An analyst who specialises in network security may not understand the unique logging formats or API calls in the cloud environment. Perhaps they are proficient in protecting the Windows Active Directory but are unfamiliar with cloud IAM.
Cloud is also an inherently more difficult domain to investigate. With 89% of organizations now operating in multi-cloud environments time must be spent collecting logs, snapshots and access records. Coupled with the threat of an ephemeral asset disappearing, the risk of missing a threat is high. These are some of the reasons why research shows that 65% of organisations spend 3-5 extra days investigating cloud incidents.
Helpdesk teams handling user requests over the phone require a different set of skills altogether. Imagine a threat actor posing as an employee and articulately requesting an urgent password reset or a temporary MFA deactivation. The junior Helpdesk agent— unfamiliar with the exception criteria, eager to help and feeling pressure from the persuasive manipulator at the end of the phoneline—could easily fall victim to this type of social engineering.
Empowering analysts through intelligent automation
Even the most skilled analysts can’t manually piece together every strand of malicious activity stretching across domains. But skill alone isn’t enough. The biggest hurdle in investigating these attacks often comes down to whether the team have the time, context, and connected visibility needed to see the full picture.
Many organizations attempt to bridge the gap by stitching together a patchwork of security tools.
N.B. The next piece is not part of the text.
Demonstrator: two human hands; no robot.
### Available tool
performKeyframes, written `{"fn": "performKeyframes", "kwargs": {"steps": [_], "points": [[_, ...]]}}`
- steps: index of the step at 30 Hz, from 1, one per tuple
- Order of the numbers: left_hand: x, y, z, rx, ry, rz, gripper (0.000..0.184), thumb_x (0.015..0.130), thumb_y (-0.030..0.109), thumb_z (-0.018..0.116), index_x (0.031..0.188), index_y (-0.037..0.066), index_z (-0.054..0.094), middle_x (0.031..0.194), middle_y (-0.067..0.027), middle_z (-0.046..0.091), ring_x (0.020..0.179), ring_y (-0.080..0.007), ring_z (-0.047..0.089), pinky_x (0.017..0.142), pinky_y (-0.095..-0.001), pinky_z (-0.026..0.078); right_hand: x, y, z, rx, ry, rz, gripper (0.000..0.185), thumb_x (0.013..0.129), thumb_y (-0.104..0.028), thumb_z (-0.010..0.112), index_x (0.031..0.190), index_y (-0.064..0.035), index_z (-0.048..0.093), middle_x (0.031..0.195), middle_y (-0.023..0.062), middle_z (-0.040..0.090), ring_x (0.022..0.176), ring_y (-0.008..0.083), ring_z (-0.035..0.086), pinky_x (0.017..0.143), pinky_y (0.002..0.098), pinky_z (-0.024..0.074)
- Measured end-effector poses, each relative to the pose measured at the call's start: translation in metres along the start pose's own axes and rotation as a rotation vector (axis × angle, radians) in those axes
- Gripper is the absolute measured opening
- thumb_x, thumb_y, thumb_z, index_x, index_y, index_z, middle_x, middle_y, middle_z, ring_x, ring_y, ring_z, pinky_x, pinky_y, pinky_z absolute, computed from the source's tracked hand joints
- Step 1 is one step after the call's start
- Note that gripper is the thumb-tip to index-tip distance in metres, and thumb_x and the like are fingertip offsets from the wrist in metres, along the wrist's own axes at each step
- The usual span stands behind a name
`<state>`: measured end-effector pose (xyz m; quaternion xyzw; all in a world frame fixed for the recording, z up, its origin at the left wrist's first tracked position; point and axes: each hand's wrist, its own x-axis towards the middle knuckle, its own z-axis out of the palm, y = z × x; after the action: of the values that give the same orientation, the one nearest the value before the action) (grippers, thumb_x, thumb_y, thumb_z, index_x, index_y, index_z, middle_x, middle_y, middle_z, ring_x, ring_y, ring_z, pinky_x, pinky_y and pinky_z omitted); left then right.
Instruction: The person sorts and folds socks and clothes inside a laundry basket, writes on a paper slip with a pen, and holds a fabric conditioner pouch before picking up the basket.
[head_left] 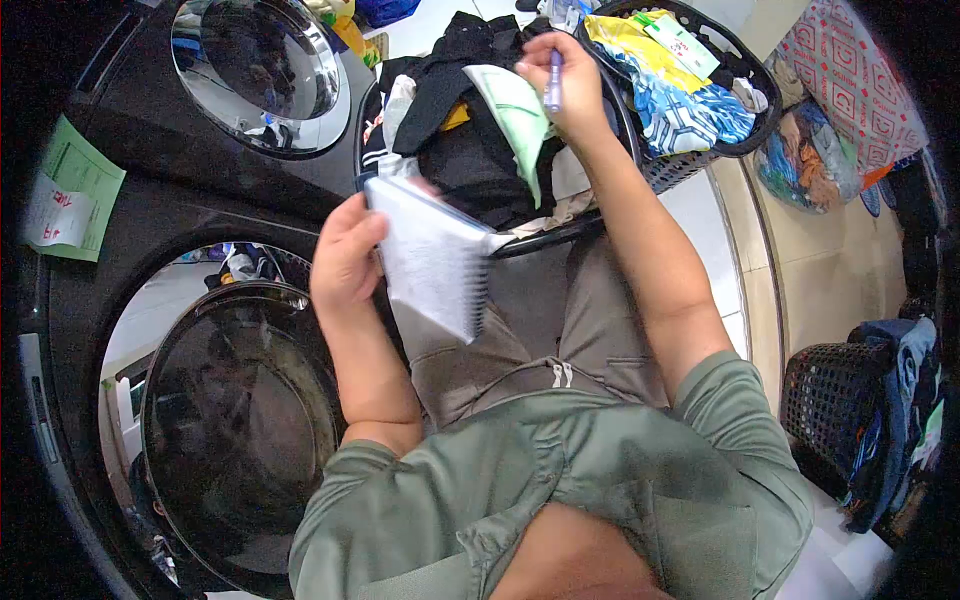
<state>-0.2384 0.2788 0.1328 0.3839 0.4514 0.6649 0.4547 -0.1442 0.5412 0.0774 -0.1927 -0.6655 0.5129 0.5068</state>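
My left hand [347, 250] grips a white spiral notebook [430, 258] by its left edge. The notebook is tilted and blurred, with its wire binding on the right side. In my right hand [572, 88] is a pen [554, 82], pointing down along the fingers. A light green paper slip [513, 120] stands curved close to those fingertips; whether they touch it I cannot tell. Under both hands is a black laundry basket [560, 238] piled with dark clothes [450, 165] and a few lighter pieces.
At left stand two dark front-loading machines with round doors, the upper door [258, 75] and the lower door [245, 430]. A green paper [78, 195] is stuck on one. Right of me are a second laundry basket [740, 145], a patterned bag [850, 85] and another basket [825, 395] with clothes.
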Motion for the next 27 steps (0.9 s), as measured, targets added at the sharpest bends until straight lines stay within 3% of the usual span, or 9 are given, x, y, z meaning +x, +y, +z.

One platform for email, another for endpoint, another for cloud, and so on. But this fragmentation reinforces the very silos that cross-domain attacks exploit. Logs must be exported, normalized, and parsed across tools a process that is not only error-prone but slow. By the time indicators are correlated, the intrusion has often already deepened.
That’s why automation and AI are becoming indispensable. The future of cross-domain investigation lies in systems that can:
Automatically correlate activity across domains and data sources, turning disjointed alerts into a single, interpretable incident.
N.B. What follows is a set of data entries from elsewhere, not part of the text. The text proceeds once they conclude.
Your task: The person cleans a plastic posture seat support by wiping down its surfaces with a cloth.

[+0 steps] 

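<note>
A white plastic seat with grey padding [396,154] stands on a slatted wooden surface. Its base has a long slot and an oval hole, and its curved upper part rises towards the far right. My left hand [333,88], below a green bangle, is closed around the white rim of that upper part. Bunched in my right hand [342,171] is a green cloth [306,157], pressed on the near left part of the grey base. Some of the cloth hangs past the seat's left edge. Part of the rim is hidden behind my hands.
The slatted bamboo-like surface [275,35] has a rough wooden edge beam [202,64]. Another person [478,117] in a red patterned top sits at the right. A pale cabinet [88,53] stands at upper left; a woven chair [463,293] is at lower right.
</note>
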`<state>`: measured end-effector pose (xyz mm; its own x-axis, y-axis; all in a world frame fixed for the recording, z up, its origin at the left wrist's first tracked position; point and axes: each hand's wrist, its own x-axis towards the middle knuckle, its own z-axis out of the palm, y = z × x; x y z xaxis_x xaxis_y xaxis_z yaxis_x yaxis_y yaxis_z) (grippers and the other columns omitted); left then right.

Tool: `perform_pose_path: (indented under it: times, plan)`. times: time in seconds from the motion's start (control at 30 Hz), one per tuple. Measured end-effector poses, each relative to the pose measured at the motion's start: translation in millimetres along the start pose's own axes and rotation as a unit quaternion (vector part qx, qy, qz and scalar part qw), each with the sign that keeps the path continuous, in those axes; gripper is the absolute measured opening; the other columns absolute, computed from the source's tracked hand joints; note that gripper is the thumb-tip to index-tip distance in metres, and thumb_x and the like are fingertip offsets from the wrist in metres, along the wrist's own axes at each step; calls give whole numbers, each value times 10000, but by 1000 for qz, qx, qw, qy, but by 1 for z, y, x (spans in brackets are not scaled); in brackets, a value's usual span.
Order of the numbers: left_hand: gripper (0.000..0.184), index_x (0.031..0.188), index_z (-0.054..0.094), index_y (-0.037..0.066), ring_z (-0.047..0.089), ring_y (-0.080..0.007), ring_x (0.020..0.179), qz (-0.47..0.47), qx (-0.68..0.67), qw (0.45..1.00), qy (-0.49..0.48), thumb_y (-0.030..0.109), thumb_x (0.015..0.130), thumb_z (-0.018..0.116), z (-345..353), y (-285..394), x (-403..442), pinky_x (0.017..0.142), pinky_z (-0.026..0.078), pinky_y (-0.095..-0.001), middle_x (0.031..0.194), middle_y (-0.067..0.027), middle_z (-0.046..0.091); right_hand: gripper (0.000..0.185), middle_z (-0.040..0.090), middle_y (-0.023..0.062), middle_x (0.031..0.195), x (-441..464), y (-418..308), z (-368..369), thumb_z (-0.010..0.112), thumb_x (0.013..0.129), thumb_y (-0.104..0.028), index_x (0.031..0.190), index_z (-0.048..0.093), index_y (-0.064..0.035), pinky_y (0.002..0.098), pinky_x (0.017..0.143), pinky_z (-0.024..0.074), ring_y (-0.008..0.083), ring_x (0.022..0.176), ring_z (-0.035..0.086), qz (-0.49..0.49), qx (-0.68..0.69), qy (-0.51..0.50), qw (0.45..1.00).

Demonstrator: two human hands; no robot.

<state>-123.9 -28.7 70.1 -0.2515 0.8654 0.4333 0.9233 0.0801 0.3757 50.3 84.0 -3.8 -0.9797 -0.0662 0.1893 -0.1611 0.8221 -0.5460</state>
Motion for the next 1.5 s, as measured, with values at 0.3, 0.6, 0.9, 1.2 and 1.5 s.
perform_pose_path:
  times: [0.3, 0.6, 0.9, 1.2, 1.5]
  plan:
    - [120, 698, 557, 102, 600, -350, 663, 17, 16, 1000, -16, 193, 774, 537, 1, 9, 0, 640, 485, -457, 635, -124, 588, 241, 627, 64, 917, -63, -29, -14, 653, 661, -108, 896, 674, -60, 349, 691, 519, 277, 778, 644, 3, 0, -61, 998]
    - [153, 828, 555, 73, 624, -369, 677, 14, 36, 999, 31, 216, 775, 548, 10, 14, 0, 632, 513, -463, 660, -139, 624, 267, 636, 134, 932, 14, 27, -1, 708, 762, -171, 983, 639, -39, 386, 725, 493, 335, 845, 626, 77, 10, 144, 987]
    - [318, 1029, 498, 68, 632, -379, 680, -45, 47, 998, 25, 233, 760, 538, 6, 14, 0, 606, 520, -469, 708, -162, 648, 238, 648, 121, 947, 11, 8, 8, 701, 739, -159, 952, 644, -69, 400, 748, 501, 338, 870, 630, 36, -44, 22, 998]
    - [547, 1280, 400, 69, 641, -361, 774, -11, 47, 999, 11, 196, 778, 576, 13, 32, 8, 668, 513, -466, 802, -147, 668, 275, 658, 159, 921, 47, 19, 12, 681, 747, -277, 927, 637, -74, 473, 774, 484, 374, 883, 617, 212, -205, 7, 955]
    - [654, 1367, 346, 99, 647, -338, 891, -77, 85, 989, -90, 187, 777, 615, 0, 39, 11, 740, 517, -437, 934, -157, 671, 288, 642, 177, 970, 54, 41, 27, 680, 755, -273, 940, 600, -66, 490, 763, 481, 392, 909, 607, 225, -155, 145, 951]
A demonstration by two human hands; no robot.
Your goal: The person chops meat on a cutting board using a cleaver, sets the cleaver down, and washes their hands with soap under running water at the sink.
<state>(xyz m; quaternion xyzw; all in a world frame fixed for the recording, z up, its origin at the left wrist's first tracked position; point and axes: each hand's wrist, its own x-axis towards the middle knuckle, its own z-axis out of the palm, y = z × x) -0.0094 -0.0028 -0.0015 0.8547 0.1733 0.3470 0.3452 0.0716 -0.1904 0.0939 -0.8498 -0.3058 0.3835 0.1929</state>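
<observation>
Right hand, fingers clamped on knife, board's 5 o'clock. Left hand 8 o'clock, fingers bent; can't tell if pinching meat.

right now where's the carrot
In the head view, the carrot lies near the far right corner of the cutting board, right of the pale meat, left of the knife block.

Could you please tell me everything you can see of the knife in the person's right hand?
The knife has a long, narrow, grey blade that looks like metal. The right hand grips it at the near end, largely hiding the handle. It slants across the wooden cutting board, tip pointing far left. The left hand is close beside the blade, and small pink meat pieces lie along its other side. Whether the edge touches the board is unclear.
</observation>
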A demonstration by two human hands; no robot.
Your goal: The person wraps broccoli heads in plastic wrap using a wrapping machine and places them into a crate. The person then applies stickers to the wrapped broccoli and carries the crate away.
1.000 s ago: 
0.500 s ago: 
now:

Generate and test hypotheses autonomously, identifying likely chains of malicious behaviour without waiting for human triage.
Explain findings in human terms, reducing the knowledge gap between junior and senior analysts.
Operate within and across hybrid environments, from on-premise networks to SaaS, IaaS, and identity systems.
This is where Darktrace transforms alerting and investigations. Darktrace’s Cyber AI Analyst automates the process of correlation, hypothesis testing, and narrative building, not just within one domain, but across many. An anomalous O365 login, a new S3 bucket, and a suspicious beaconing host are stitched together automatically, surfacing the story behind the alerts rather than leaving it buried in telemetry.
Figure 2: How threat activity is correlated in Cyber AI Analyst
By analyzing events from disparate tools and sources, AI Analyst constructs a unified timeline of activity showing what happened, how it spread, and where to focus next. For analysts, it means investigation time is measured in minutes, not days. For security leaders, it means every member of the SOC, regardless of experience, can contribute meaningfully to a cross-domain response.
Figure 3: Correlation showcasing cross domains (SaaS and IaaS) in Cyber AI Analyst
Until now, forensic investigations were slow, manual, and reserved for only the largest organizations with specialized DFIR expertise. Darktrace / Forensic Acquisition & Investigation changes that by leveraging the scale and elasticity of the cloud itself to automate the entire investigation process. From capturing full disk and memory at detection to reconstructing attacker timelines in minutes, the solution turns fragmented workflows into streamlined investigations available to every team.
What once took days now takes minutes. Now, forensic investigations in the cloud are faster, more scalable, and finally accessible to every security team, no matter their size or expertise.